Exercise instructions –
Exact reproduction is needed for the lines from the one with "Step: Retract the" to the end of the listing below, and for no other lines.

Recorded information –
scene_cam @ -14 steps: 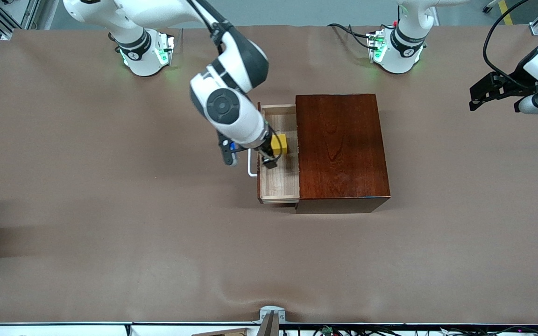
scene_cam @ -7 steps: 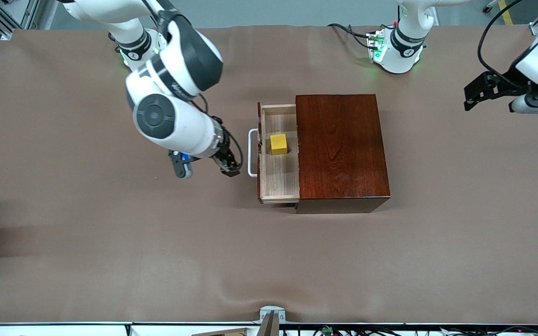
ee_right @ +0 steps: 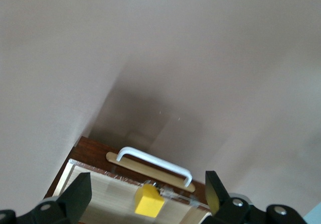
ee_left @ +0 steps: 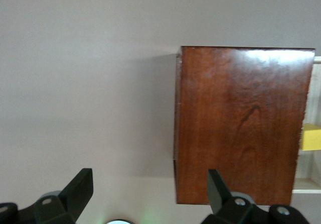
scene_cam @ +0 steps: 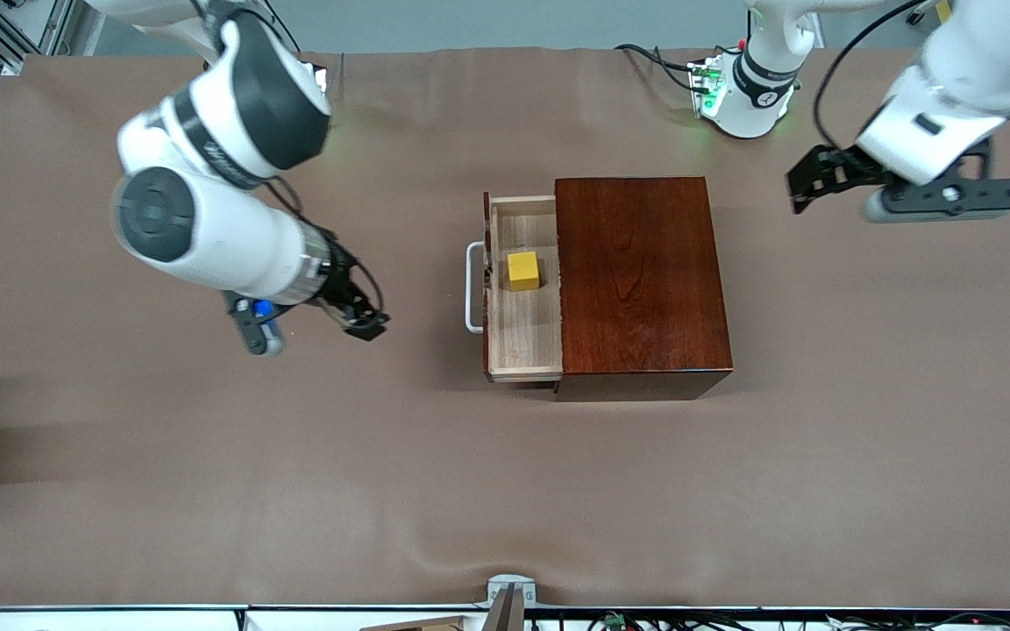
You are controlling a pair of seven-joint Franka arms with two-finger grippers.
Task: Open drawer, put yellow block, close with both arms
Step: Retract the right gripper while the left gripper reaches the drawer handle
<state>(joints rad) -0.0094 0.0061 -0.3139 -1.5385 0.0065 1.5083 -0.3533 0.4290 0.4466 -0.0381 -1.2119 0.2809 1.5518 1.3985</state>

Solved problem –
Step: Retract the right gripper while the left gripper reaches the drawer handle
<state>(joints rad) -0.0094 0.0061 -0.3139 -1.5385 0.0065 1.5083 -0.3533 0.4290 0.4466 -0.0381 -1.2119 0.2809 1.5518 1.3985</state>

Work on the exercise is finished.